Required work → Could you repeat every line below exactly, skipping the images?

** Opening Supplied material block **

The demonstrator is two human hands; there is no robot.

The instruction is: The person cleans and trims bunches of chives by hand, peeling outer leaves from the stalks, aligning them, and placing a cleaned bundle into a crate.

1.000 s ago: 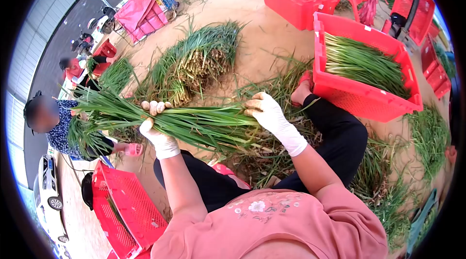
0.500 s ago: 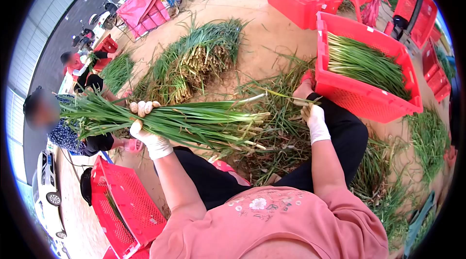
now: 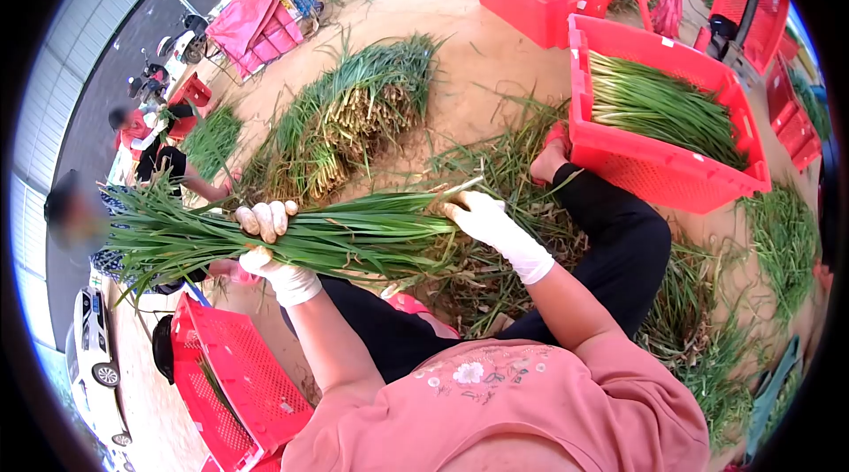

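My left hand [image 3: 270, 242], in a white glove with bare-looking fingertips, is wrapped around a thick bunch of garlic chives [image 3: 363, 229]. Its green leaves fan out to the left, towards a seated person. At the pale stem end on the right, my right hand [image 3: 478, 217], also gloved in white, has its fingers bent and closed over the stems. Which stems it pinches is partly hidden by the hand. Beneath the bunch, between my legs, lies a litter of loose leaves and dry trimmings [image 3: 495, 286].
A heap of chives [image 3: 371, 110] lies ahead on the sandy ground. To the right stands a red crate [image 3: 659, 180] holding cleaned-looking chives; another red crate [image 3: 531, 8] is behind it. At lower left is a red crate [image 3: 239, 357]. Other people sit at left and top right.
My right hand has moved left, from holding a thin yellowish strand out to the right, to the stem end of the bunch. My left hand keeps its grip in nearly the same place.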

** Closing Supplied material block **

Written reply →
The demonstrator is two human hands; there is no robot.

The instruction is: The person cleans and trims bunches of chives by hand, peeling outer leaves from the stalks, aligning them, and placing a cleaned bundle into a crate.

1.000 s ago: 
0.500 s ago: 
now: 

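My left hand [image 3: 270, 242], in a white glove with bare-looking fingertips, is wrapped around a thick bunch of garlic chives [image 3: 363, 229]. Its green leaves fan out to the left, towards a seated person. At the pale stem end on the right, my right hand [image 3: 478, 217], also gloved in white, has its fingers bent and closed over the stems. Which stems it pinches is partly hidden by the hand. Beneath the bunch, between my legs, lies a litter of loose leaves and dry trimmings [image 3: 495, 286].
A heap of chives [image 3: 371, 110] lies ahead on the sandy ground. To the right stands a red crate [image 3: 659, 180] holding cleaned-looking chives; another red crate [image 3: 531, 8] is behind it. At lower left is a red crate [image 3: 239, 357]. Other people sit at left and top right.
My right hand has moved left, from holding a thin yellowish strand out to the right, to the stem end of the bunch. My left hand keeps its grip in nearly the same place.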

The full answer has been given.